A colossal sculpture depicting Marilyn Monroe’s iconic dress-flying pose from the 1955 romantic comedy “The Seven Year Itch” is several months away from returning to Palm Springs, city officials said Friday.
The Palm Springs City Council on Thursday approved an agreement with the nonprofit tourism organization PS Resorts that would see the 26-foot-tall sculpture dubbed “Forever Marilyn” erected on Museum Way, just east of the Palm Springs Art Museum.
The 17-ton Marilyn statue crafted of steel and aluminum was first unveiled in Chicago in 2011 before moving to the corner of Palm Canyon Drive and Taquitz Canyon Way in Palm Springs in 2012, where it resided for about two years.
“When the statue was here a few years ago, it was a tourism phenomenon so to speak,” City Manager David Ready told City News Service on Friday. “There were people there day and night, even in the middle of the summer.”
The agreement includes a term of up to three years, and requires periodic updates back to the council.
The statue’s return is still several months away, Ready said, and is dependent on PS Resorts acquiring it from its owner, a cost Ready pegged at about $1 million.
City spokeswoman Amy Blaisdell said PS Resorts is looking into either purchasing or leasing the sculpture, although the tourism organization could not immediately be reached for comment.

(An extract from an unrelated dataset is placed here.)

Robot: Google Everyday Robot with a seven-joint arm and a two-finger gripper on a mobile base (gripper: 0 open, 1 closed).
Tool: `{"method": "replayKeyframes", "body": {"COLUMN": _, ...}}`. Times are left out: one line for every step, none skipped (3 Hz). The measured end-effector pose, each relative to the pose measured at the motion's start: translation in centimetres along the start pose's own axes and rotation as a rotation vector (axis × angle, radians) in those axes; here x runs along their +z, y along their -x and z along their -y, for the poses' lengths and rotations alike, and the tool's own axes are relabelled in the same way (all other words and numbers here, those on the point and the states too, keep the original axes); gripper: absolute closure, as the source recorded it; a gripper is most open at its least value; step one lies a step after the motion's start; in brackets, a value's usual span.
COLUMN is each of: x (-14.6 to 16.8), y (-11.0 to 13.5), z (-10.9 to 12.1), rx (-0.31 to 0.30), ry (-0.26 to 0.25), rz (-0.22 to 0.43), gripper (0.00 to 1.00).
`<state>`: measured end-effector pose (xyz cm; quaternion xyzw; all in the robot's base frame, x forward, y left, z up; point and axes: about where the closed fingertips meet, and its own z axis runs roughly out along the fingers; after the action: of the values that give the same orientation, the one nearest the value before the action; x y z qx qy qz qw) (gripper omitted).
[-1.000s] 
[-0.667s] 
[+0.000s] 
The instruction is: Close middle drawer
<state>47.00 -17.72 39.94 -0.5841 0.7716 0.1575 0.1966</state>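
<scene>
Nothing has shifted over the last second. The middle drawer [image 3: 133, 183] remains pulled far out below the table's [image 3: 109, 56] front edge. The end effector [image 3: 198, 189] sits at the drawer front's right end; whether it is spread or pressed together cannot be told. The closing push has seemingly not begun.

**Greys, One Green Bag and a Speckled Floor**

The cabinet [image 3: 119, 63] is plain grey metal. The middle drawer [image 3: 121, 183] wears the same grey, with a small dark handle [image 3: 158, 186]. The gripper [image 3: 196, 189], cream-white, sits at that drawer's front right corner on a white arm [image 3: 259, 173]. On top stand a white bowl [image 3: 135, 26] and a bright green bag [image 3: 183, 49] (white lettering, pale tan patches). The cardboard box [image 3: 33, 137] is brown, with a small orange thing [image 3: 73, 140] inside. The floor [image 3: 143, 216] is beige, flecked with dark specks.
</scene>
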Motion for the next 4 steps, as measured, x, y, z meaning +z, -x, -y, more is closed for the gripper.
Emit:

“Forever Marilyn” was designed by artist Seward Johnson, who died in March.
The humongous sculpture recreates the moment in “The Seven Year Itch” where Monroe’s white dress surges up toward her waist as she stands on a windy Manhattan subway grate.
“Marilyn has come to represent beauty, and the white dress blowing up around her is a type of teasing sensuality,” Johnson once said.
“There is something about her pose, the exuberance for life without inhibition, it expresses an uninhibited sense of our own vibrancy.”